Foi : dans l’hebdomadaire Golias, du 14 mai dernier, un article de Paul Fleuret, ancien aumônier catholique de prison, auteur de nombreux livres, critique vivement les fidèles qui communient à genoux et sur la langue, car cela montre qu’il y a chez eux et chez certains prêtres « un grave problème théologique à propos de l’eucharistie ; et plus précisément à propos de ce qu’il est convenu d’appeler la « présence réelle ». » Suit une critique en règle de la doctrine de la transsubstantiation. De même, la récente Lettre de Paix liturgique du 28 mai dernier, rapportait les conclusions hétérodoxes du groupe 9 de la dernière assemblée du Synode des Évêques : « Dans cette perspective, le rôle spécifique de l’autorité est avant tout d’écouter, d’activer des processus de discernement et de les accompagner afin de parvenir à l’expression d’un consensus, même différencié, lorsque cela contribue à la construction du bien commun. » Le rôle de l’autorité magistérielle n’est plus que d’accompagner « l’expressions d’un consensus. »
Etc. etc. Ma liste pourrait être infinie.
Le plus grave en tout cela est non seulement dans l’absence de réaction de l’autorité épiscopale ou romaine, mais éventuellement dans son absolution du scandale ou de l’hérésie. Le 4 octobre 2025, une bénédiction des animaux avait eu lieu à la paroisse du Bon Pasteur à Zurich. Au cours de la messe, trois femmes ont partagé une partie de leur hostie avec leurs chiens. Après enquête sur ce sacrilège caractérisé, Mgr Bonnemain, l’évêque de Coire, dont dépend la paroisse, tout en regrettant « cet incident regrettable, a conclu que les fautives n’avaient pas d’intention sacrilège et ne méritaient pas l’excommunication .
En réalité, aujourd’hui, le seul « abus » vraiment condamnable est la célébration de la messe et des sacrements traditionnels (je vous ai raconté comment Mgr Breis Pereira, archevêque de Maceió a déclaré automatiquement excommunié tout prêtre célébrant la messe tridentine en dehors de celle permise par lui – Paix Liturgique France).

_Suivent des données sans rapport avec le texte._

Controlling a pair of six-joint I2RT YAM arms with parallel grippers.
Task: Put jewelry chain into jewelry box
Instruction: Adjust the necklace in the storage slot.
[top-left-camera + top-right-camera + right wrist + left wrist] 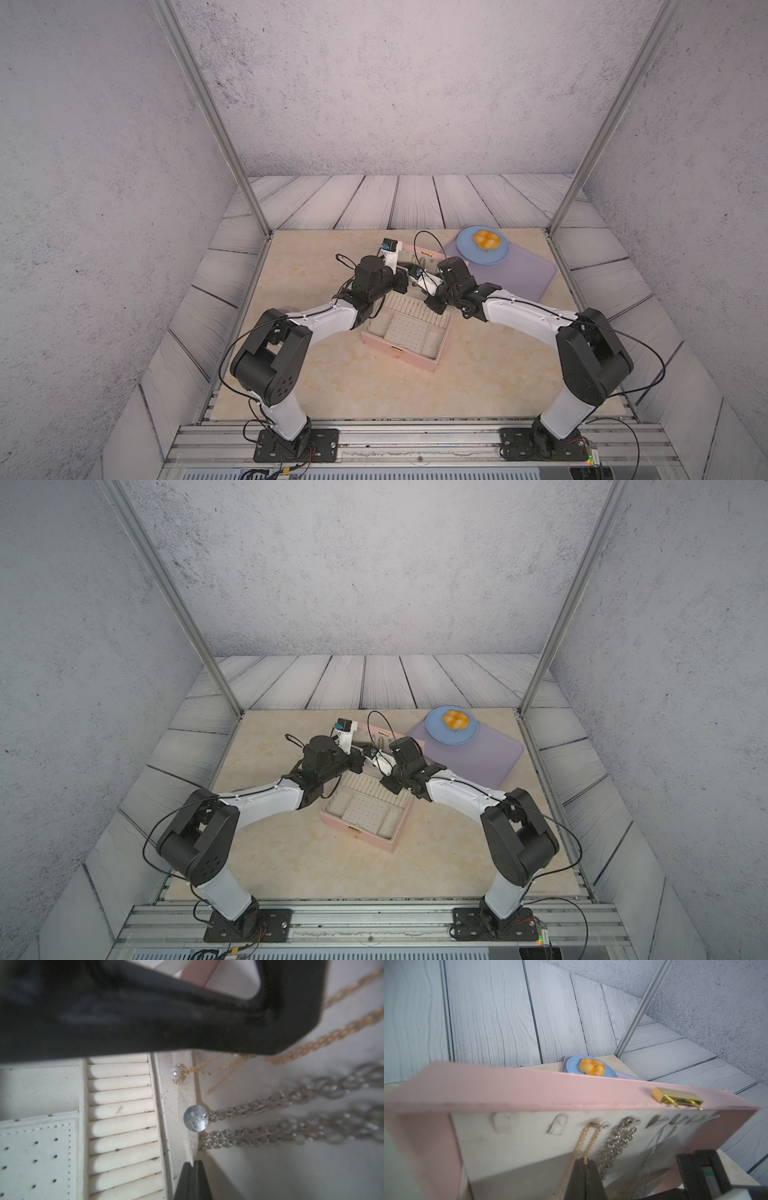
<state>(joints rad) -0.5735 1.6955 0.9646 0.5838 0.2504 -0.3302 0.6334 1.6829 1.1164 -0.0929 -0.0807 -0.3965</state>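
My left hand (584, 1164) is pinched tight on one strand of the jewelry chain (592, 1142). The chain hangs down the inside of the raised lid (529, 1088) of the jewelry box (415, 362), just beside a chunky silver chain (618, 1142). Its pearl pendant (176, 1073) dangles at the foot of the lid, behind the box's ring rolls (120, 1105). My right hand (194, 1165) is closed on nothing, with its tips at the box's hinge seam. The box sits open on the counter (332, 382).
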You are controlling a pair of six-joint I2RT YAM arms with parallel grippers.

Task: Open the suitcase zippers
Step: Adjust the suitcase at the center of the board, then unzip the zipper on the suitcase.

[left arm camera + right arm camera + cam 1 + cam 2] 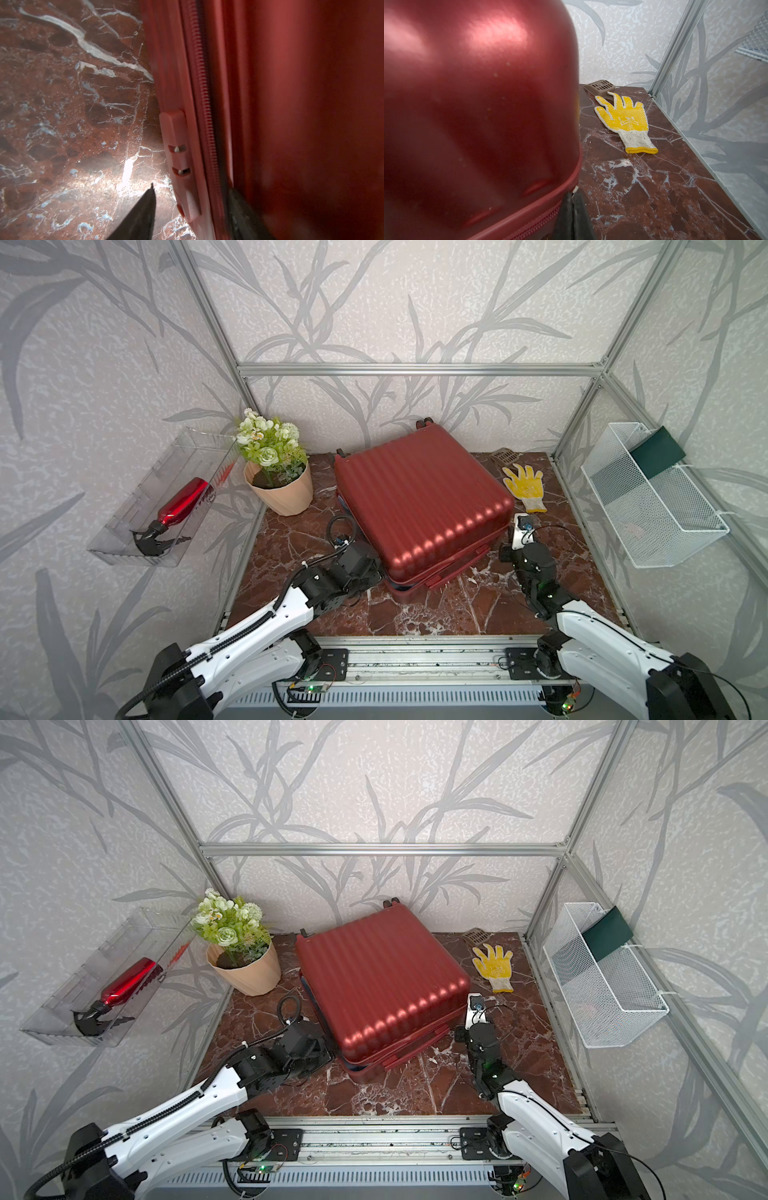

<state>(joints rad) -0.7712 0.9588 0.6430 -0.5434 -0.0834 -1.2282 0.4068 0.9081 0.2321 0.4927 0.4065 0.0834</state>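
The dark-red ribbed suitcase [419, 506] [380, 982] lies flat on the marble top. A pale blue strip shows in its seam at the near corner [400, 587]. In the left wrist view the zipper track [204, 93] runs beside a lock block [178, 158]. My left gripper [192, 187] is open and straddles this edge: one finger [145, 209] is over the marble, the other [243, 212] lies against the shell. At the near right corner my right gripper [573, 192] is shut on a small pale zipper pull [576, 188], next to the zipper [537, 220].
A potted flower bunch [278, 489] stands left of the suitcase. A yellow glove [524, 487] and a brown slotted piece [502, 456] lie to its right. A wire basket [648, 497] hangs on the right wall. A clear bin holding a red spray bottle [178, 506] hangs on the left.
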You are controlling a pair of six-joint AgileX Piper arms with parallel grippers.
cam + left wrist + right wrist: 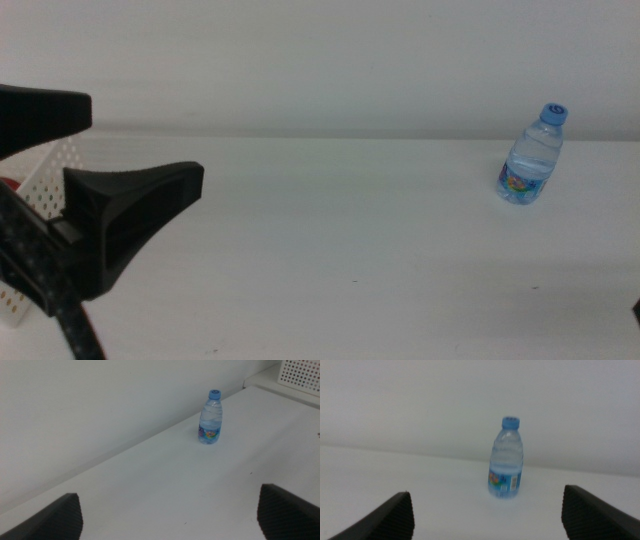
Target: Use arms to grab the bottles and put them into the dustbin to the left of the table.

Quand on voit toutes ces abominations qui s’accumulent de jour en jour il est clair que la situation de l’Église est de plus en plus dramatique. Et le pire est que ces scandales viennent de Rome comme les LGBT qui ont souillé la basilique St Pierre ou la femme déguisée en évêque de la secte anglicane reçue au Vatican par le pape. Nous sommes bien dans un état de nécessité et même d’urgence absolue qui nécessite des actions exceptionnelles comme le sacre d’évêques vraiment catholiques.
La Bête est désormais dans l’Église. Les scandales se succèdent.